After the movie I went to Jaxon's room in hopes of getting sleep, but my mind was plagued with thoughts that shouldn't be there.

I was on the couch with Zander but I felt like something was missing. I've felt like that the whole week he was with me. I love him. I truly do. I'm happy in his presence, but something always makes my mind drift off to Jax.

Am I in love with Jax? No. I don't know him well enough to make that claim, but I am attached to him and knowing he is angry because of me hurts.

I try to put on a brave face. I don't want to be one of those girls always going off with my feelings. I've kept them in check pretty well throughout high school and my adult life.

Usually if someone is upset with me I can shrug it off unless it's family but the idea of Jax or Zander upset just feels wrong. Maybe because they are my best friends.

Ok, I don't know if Zander really fits in that category anymore. We've slept together several times in my old place and I definitely told him I love him. If I weren't so afraid of getting hurt and ruining their friendship, I'd be willing to give him and I a shot, but then I'm wildly attracted to Jax and it's not just how he looks. It's everything. His smile, his laugh, his jokes, the way he makes me feel like I'm a goddess.

It's close to how Zander makes me feel but it's different. Where Zander makes me feel protected and calm, Jax makes me feel wild and free. Where there are sparks with Zander, I feel hot all over with Jax. Where one makes me feel loved and cherished, the other makes me feel longed for and desired.

But let's face it, Jax desires everyone. Why am I stuck on him so bad? He left my first night back probably to get some ass from another random hook up.

That thought hurts. Not that he would be out sleeping with someone, but that he chose getting some strange over hanging out with me after I was gone for so long.

He said he missed me.

I knew it was a lie and if there's one thing I hate it's when people lie to me. It opens up old wounds that feel like they are letting my soul bleed out.
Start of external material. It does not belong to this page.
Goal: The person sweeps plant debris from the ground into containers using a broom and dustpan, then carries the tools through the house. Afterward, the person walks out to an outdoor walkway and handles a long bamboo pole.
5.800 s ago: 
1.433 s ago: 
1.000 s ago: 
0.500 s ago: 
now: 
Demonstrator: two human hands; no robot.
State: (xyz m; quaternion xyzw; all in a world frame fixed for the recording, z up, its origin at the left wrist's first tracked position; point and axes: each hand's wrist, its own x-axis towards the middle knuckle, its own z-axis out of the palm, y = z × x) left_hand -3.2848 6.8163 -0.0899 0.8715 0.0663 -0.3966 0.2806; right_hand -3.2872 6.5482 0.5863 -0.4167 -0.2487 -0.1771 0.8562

My ex didn't think I was worth the truth either. Vance was a senior when I was a freshman. His dorm was across the hall from mine and we hit it off right away.

Things were perfect until he left. Then I found out he was seeing someone else and didn't even have the decency to break up with me in person.

I FaceTime called him when he was late calling me one night and a woman answered his phone. She was beautiful. Of course she was. She turned the phone showing me he was sleeping when I asked where he was. She didn't even bother asking who I was. It was almost like she didn't care.

When I told my roommate what happened she wasn't surprised at all and told me he was cheating on me the whole time we were together. Sleeping with girls all over campus. My trust wasn't just broken. It was dust with no way to repair.

I lay in Jax's bed snuggled up to his pillow and choke on quiet sobs while I cry into the pillow. Fresh waves of hurt for years old scars. Vance wasn't worth my tears, but these weren't for him. They were for me. For the broken little girl who believes in the lies of wolves in Prince Charming's clothing. Vance wasn't the first and he sure as hell won't be the last. Especially if I'm right about where Jax went tonight.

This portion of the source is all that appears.